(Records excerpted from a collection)
-------

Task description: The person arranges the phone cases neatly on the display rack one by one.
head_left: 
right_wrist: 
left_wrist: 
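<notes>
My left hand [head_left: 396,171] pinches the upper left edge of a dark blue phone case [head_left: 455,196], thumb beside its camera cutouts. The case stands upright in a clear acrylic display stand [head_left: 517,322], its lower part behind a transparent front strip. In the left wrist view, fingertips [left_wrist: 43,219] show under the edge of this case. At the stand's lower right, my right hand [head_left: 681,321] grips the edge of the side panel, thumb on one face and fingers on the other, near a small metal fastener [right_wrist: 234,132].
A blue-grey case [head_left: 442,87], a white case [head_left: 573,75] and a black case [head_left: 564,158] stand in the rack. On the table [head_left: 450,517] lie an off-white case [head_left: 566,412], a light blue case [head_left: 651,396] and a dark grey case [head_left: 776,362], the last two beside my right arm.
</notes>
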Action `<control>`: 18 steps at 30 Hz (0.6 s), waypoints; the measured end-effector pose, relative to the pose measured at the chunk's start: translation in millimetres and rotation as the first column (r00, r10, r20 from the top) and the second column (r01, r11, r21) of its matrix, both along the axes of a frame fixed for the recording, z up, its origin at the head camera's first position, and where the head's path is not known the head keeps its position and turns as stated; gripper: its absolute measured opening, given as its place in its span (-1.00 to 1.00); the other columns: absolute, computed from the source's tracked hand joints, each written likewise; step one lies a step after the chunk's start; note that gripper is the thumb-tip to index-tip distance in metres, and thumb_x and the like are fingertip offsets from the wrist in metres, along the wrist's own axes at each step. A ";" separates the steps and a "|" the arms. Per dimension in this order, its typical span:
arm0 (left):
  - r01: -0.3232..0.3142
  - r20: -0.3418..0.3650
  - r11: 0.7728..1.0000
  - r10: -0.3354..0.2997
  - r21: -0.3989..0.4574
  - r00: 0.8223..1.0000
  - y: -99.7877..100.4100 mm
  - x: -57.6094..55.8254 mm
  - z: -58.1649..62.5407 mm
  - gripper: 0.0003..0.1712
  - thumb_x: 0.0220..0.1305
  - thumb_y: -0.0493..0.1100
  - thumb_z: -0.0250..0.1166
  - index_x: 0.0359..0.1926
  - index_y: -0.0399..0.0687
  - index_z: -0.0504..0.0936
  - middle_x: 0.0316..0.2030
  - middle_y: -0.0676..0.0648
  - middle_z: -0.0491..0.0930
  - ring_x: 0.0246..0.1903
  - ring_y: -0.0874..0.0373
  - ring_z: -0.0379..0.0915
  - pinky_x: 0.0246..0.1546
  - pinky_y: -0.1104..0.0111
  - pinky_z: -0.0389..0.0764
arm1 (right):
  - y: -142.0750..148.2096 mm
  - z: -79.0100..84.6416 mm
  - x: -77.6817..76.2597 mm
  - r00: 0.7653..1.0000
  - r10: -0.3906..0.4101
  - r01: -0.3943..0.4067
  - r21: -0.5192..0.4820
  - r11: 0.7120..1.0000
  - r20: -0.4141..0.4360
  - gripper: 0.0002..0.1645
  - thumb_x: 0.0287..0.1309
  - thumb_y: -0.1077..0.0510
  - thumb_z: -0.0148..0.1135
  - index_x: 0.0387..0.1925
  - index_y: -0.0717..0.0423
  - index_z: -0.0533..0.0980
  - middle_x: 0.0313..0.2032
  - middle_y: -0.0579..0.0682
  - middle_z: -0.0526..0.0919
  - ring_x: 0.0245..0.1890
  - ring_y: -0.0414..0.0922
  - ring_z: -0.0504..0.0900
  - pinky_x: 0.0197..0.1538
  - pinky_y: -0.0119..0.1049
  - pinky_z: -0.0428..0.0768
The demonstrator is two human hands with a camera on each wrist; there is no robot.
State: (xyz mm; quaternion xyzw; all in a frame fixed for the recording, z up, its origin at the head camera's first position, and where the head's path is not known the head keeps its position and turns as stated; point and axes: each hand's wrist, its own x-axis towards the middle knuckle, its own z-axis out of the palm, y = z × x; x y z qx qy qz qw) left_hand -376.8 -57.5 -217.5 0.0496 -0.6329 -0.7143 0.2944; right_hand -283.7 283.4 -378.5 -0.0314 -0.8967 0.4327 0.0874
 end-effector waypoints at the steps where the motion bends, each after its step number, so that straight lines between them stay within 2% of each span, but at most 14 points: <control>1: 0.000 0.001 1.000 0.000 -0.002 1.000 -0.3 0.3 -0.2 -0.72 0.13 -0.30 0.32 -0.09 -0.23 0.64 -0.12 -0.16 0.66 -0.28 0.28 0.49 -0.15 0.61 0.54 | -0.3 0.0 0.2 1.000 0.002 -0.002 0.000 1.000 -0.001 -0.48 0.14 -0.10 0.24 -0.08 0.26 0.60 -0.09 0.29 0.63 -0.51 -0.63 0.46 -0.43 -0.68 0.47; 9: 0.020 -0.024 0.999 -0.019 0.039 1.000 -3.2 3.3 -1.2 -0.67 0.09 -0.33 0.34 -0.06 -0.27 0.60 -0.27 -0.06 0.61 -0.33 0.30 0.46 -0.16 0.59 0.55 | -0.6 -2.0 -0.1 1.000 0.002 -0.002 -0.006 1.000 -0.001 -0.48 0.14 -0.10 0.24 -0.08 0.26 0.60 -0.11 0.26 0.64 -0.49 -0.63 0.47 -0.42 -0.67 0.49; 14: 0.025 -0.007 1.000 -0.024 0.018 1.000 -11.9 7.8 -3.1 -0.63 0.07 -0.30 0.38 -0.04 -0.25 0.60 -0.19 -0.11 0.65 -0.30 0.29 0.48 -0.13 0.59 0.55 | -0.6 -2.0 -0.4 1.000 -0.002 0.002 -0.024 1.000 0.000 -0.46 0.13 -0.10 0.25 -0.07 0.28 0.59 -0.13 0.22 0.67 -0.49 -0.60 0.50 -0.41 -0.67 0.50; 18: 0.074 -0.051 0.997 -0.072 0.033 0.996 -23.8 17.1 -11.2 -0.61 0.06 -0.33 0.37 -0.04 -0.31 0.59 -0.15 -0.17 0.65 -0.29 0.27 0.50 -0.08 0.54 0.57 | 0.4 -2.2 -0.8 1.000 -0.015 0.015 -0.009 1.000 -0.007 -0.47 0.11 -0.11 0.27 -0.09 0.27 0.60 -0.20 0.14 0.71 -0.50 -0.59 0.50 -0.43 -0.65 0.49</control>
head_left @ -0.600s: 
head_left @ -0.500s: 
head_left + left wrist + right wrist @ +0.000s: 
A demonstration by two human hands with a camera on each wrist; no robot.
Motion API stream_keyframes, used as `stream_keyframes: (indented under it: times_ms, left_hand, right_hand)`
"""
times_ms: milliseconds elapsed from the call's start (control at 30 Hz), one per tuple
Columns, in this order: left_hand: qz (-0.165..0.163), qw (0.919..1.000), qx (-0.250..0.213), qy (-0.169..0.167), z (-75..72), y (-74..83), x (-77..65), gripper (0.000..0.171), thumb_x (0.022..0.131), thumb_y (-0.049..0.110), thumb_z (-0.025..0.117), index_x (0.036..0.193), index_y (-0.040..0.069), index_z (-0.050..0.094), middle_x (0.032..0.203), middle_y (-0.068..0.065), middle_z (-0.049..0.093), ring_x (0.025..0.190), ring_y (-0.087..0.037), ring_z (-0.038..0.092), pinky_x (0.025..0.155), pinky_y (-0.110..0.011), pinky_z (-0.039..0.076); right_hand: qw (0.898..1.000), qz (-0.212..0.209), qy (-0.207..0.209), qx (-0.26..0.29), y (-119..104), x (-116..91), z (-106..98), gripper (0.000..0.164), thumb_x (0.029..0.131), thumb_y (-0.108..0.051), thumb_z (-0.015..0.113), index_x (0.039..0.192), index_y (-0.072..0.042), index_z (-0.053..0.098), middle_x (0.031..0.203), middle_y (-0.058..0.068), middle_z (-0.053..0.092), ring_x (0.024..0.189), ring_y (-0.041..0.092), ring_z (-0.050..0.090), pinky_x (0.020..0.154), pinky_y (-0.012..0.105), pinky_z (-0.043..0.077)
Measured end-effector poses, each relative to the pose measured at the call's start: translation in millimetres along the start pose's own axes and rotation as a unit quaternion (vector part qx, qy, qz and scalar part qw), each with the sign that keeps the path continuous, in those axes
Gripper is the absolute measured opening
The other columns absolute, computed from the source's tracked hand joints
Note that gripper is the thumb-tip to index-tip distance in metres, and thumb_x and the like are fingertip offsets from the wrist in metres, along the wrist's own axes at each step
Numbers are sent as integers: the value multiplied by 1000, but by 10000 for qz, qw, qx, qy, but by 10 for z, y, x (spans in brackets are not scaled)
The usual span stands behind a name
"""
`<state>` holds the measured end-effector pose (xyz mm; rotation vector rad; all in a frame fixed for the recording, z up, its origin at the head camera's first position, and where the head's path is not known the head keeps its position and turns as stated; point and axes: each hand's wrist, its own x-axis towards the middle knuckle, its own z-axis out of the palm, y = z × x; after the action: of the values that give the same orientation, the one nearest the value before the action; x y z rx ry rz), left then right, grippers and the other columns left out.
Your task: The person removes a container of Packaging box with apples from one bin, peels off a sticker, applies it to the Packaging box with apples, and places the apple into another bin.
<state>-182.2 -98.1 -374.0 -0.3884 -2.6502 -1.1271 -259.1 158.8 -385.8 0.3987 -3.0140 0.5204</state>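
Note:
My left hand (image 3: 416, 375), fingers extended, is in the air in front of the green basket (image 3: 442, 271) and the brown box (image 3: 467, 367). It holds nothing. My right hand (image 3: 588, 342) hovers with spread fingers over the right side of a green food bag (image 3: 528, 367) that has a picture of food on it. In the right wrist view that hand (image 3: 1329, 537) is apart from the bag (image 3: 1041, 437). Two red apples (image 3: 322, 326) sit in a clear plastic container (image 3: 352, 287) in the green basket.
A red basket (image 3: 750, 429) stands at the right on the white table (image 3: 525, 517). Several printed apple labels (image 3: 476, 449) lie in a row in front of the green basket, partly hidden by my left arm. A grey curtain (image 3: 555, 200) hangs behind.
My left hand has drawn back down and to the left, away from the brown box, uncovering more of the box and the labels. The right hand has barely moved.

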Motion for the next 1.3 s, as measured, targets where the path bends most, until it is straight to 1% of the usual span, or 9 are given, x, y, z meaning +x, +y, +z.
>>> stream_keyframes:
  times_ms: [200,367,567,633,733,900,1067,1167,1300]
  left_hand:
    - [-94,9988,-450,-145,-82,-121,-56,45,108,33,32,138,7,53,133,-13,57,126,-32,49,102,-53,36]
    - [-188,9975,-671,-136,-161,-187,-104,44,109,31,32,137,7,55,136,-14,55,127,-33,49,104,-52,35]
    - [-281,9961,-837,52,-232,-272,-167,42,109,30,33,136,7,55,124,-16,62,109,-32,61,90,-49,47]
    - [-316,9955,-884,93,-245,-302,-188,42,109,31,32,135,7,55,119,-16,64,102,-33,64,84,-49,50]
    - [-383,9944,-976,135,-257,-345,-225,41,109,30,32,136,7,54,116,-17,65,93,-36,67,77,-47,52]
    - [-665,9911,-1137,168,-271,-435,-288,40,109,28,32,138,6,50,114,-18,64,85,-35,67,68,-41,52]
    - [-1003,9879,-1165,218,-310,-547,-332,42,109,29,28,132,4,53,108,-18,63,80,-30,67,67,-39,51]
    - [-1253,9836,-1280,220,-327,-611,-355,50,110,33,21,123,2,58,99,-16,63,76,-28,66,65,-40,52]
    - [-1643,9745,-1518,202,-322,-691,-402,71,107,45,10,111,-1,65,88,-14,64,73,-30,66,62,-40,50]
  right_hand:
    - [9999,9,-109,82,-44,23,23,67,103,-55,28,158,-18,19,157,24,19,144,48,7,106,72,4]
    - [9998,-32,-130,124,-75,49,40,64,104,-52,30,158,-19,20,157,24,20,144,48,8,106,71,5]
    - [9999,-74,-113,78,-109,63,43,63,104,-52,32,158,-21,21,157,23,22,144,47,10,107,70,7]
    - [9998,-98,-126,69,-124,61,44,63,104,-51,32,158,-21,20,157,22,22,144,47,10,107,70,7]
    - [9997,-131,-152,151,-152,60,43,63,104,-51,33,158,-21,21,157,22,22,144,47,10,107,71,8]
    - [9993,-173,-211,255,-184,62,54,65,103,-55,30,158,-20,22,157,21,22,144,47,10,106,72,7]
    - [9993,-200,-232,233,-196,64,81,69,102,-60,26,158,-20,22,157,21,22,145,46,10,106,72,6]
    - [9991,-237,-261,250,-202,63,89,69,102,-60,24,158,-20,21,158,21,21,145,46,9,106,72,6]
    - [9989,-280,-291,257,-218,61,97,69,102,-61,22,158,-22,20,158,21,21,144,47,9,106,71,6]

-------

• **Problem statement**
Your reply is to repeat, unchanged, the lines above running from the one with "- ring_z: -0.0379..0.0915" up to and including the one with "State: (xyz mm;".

• **Response to the task**
  - ring_z: -0.0379..0.0915
  - pinky_x: 0.0246..0.1546
  - pinky_y: -0.1104..0.0111
  - pinky_z: -0.0389..0.0764
arm1 (right):
  - y: -142.0750..148.2096 mm
  - z: -79.0100..84.6416 mm
  - x: -77.6817..76.2597 mm
  - r00: 0.7653..1.0000
  - r10: -0.3906..0.4101
  - r01: -0.3943..0.4067
  - r21: -0.5192..0.4820
  - r11: 0.7120..1.0000
  - r20: -0.4141..0.4360
  - gripper: 0.0002..0.1645
  - thumb_x: 0.0287..0.1309
  - thumb_y: -0.1077..0.0510
  - thumb_z: -0.0148..0.1135
  - index_x: 0.0387..0.1925
  - index_y: -0.0717..0.0423
  - index_z: -0.0533..0.0980
  - middle_x: 0.0313..0.2032
  - middle_y: -0.0579..0.0682
  - middle_z: -0.0526..0.0919
  - ring_x: 0.0245..0.1890
  - ring_y: -0.0414..0.0922
  - ring_z: -0.0504..0.0900
  - pinky_x: 0.0197..0.1538
  - pinky_y: -0.0119..0.1049
  - pinky_z: -0.0428..0.0768
The demonstrator is two human hands with a camera on each wrist; there is no robot.
State: (xyz mm; quaternion xyzw; all in a frame fixed for the recording, z up, its origin at the head camera's first position, and where the head's path is not known the head keeps its position and turns as stated; point and axes: each hand's wrist, its own x-axis towards the middle knuckle, its own z-axis out of the palm, y = z × x; x y z qx qy qz qw) left_hand -376.8 -57.5 -217.5 0.0496 -0.6329 -0.7143 0.2944; right_hand -283.7 283.4 -378.5 -0.0314 -0.8967 0.4327 0.0874

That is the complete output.